■ **YOUR INSTRUCTIONS**
Could you print exactly the lines of the listing below, starting at the line that has "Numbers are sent" and ending at the line that has "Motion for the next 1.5", and only those lines?

▼

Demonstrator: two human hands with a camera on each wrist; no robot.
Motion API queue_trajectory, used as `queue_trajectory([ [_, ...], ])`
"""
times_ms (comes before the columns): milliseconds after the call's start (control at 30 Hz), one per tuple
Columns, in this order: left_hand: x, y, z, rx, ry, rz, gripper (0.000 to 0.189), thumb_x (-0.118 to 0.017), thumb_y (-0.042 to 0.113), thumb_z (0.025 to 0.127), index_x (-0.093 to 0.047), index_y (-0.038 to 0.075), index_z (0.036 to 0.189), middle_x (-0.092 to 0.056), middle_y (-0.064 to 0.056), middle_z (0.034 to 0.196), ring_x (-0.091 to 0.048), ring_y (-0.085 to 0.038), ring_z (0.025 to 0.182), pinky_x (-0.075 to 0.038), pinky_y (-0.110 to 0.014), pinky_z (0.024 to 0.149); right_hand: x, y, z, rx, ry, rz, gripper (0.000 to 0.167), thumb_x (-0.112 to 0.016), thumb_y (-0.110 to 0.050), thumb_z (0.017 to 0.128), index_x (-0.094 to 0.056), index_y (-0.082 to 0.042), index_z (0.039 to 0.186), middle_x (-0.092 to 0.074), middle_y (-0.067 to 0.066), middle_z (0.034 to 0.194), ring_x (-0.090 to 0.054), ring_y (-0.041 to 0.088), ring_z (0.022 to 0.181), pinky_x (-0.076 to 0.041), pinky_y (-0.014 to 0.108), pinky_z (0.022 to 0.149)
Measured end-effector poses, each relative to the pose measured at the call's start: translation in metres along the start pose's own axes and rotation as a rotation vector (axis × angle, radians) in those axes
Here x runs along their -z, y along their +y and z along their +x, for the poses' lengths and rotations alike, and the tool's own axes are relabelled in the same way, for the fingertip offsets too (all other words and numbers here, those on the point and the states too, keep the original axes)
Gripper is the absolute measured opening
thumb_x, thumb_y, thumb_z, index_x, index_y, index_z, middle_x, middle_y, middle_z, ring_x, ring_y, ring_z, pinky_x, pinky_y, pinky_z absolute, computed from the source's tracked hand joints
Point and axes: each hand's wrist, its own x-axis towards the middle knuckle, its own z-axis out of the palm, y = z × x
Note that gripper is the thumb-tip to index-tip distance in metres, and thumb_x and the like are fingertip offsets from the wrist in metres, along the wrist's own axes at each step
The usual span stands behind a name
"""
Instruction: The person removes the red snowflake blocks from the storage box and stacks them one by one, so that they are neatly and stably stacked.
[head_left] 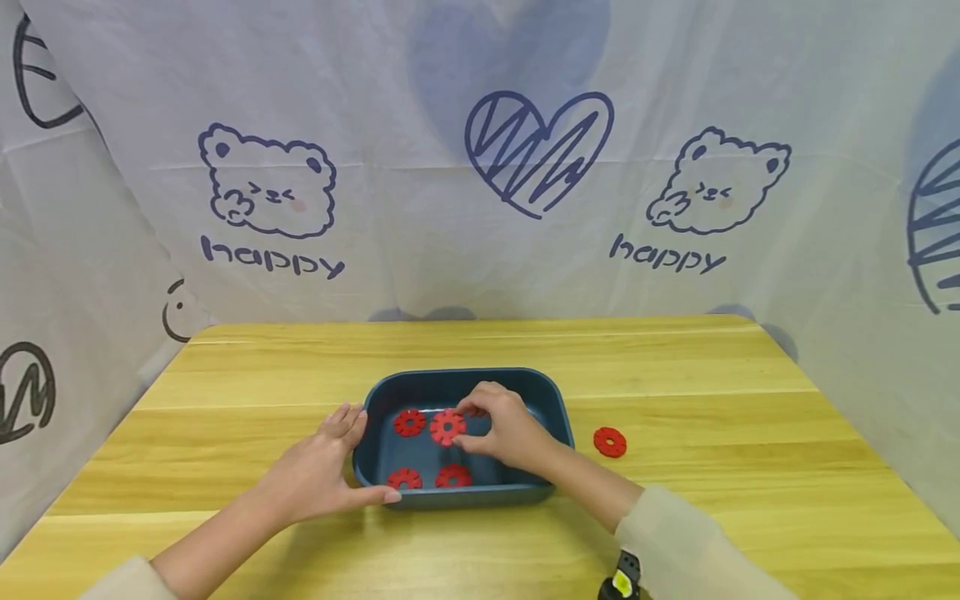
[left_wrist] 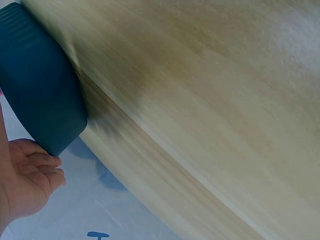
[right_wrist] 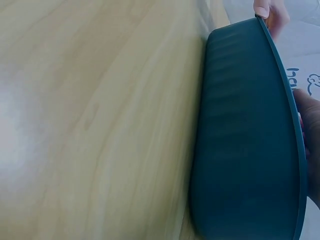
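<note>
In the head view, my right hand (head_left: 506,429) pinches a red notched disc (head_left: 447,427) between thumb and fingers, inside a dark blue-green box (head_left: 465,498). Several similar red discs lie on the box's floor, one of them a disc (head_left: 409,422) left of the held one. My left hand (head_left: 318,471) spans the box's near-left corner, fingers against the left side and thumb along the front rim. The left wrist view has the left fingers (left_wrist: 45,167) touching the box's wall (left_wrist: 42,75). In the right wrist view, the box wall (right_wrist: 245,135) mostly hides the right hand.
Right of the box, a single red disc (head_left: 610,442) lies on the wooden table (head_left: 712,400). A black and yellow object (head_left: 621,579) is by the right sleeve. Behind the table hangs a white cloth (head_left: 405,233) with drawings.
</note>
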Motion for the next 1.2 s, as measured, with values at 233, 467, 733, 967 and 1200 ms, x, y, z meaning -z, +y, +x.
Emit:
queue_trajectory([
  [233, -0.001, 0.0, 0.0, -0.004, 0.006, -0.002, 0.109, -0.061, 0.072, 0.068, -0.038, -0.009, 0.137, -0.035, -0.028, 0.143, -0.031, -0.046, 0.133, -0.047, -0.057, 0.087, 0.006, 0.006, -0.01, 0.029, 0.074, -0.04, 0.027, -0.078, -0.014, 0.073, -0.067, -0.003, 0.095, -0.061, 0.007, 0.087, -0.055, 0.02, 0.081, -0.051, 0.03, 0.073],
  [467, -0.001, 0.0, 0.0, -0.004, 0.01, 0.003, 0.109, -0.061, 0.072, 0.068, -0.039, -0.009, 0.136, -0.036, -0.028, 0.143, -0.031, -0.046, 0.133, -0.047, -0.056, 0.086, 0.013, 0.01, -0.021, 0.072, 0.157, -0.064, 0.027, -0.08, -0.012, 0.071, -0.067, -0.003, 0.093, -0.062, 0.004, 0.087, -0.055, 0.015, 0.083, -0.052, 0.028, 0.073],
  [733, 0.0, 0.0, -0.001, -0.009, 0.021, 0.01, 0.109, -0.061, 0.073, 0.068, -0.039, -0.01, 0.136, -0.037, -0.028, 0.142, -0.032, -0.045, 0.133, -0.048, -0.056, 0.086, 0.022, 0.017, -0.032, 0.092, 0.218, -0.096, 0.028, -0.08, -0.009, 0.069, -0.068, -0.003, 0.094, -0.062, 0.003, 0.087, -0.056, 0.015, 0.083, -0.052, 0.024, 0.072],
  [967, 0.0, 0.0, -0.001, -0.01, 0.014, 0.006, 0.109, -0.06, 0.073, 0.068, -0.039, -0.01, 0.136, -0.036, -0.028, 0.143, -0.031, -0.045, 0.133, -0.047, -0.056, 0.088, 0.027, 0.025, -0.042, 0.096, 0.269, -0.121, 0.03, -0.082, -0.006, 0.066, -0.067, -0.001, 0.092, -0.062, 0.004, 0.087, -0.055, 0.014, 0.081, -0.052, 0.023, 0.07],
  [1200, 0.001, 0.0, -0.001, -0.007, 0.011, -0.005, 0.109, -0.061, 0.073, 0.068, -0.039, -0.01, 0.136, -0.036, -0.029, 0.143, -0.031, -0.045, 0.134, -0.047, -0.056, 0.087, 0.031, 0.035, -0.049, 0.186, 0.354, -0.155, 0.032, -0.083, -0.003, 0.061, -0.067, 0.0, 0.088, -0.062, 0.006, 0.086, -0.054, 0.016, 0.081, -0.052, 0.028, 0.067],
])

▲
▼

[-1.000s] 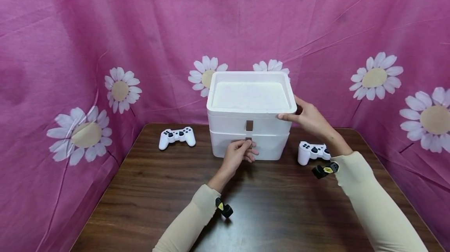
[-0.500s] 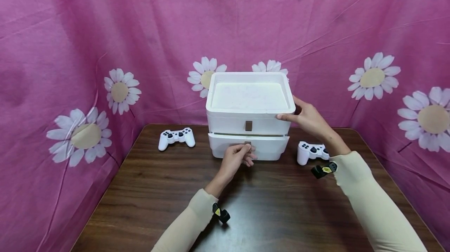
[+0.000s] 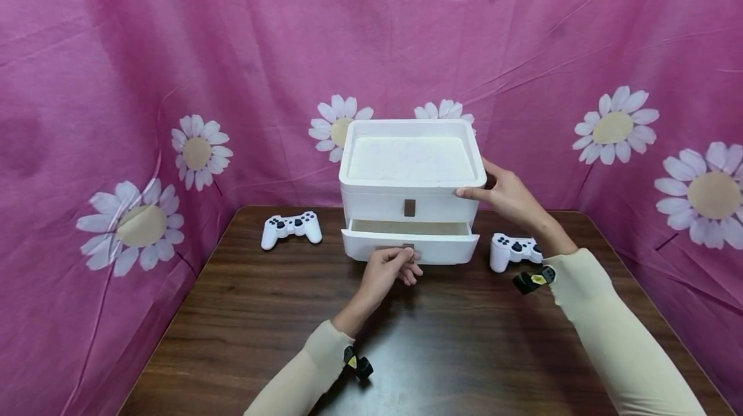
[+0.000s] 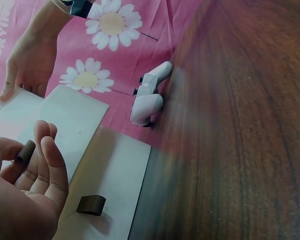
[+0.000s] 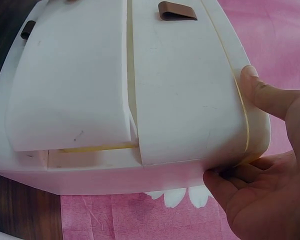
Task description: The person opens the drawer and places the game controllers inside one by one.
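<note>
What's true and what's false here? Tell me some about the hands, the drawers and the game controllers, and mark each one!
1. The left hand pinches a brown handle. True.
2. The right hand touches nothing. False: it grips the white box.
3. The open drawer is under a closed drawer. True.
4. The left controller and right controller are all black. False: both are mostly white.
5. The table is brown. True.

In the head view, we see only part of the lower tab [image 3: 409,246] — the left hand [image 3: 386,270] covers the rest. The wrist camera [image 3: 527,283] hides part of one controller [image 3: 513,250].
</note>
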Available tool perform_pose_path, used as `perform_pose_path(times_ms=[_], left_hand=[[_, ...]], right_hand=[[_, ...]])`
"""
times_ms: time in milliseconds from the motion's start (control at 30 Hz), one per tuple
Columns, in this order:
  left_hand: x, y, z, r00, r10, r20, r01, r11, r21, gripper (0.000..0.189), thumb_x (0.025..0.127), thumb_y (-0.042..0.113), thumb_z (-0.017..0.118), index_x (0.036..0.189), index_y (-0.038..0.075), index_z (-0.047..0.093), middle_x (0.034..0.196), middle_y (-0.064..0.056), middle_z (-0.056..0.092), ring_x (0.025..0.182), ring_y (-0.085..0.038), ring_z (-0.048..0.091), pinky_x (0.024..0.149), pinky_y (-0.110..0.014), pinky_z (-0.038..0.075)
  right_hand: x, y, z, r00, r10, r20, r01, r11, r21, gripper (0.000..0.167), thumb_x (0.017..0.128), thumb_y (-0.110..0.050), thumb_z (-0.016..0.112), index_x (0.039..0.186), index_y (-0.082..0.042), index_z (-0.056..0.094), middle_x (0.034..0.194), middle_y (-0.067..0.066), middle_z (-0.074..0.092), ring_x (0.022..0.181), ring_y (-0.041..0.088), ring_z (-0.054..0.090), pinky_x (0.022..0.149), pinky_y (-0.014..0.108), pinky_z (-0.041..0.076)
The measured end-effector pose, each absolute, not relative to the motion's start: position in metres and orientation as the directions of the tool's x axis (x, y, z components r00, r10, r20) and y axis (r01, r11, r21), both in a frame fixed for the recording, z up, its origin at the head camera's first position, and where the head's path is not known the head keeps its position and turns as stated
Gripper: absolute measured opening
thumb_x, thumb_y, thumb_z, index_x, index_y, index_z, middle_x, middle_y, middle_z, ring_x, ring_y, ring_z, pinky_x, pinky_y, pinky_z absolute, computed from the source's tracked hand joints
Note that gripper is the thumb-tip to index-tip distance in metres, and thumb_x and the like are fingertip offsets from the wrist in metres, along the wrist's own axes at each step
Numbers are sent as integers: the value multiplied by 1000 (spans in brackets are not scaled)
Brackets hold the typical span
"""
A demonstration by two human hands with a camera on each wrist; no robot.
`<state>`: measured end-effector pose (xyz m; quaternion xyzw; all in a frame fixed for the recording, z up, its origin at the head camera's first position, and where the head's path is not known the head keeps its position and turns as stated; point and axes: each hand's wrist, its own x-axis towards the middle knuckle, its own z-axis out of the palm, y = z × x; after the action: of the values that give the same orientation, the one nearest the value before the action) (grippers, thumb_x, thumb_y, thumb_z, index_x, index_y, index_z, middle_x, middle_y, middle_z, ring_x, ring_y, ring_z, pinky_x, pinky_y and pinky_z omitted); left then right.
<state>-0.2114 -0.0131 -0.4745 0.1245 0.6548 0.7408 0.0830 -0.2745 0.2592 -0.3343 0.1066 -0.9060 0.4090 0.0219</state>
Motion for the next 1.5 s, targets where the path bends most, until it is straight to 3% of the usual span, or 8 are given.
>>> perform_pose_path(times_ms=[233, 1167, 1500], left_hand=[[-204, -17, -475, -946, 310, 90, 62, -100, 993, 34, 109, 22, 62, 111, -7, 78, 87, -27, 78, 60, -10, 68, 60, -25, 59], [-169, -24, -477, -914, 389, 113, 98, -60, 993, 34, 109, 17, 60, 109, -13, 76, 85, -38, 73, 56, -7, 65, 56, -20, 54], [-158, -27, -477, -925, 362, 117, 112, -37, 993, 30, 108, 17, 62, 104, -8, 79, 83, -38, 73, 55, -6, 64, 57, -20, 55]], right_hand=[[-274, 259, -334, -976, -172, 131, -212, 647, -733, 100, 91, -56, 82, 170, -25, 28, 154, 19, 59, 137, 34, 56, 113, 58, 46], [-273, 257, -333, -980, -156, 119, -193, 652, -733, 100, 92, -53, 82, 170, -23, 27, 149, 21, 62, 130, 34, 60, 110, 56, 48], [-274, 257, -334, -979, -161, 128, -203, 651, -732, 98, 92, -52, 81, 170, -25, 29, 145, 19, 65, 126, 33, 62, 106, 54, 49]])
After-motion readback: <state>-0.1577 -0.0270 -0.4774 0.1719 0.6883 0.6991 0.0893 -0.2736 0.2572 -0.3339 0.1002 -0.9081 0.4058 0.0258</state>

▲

■ **RESPONSE BOX**
Numbers are sent as integers: the value multiplied by 1000 (spans in brackets are not scaled)
Brackets hold the typical span
"""
A demonstration by two human hands with a camera on each wrist; no robot.
`<state>`: measured end-effector pose (xyz m; quaternion xyzw; all in a frame fixed for the recording, z up, its origin at the head camera's first position, and where the head's path is not known the head keeps its position and turns as stated; point and axes: each hand's wrist, its own x-axis towards the middle knuckle, its own z-axis out of the palm, y = z × x; after the action: of the values that give the same orientation, the one nearest the value before the action) (grippers, thumb_x, thumb_y, thumb_z, index_x, index_y, index_z, middle_x, middle_y, middle_z, ring_x, ring_y, ring_z, pinky_x, pinky_y and pinky_z omitted); left then right.
<state>-0.2114 -0.0131 -0.4745 0.1245 0.6548 0.7408 0.0830 -0.2745 0.2592 -0.3343 0.1066 -0.9060 0.4090 0.0219</state>
Motion for the next 1.5 s, targets where the path bends most, until it is straight to 3% of the usual span, or 8 are given.

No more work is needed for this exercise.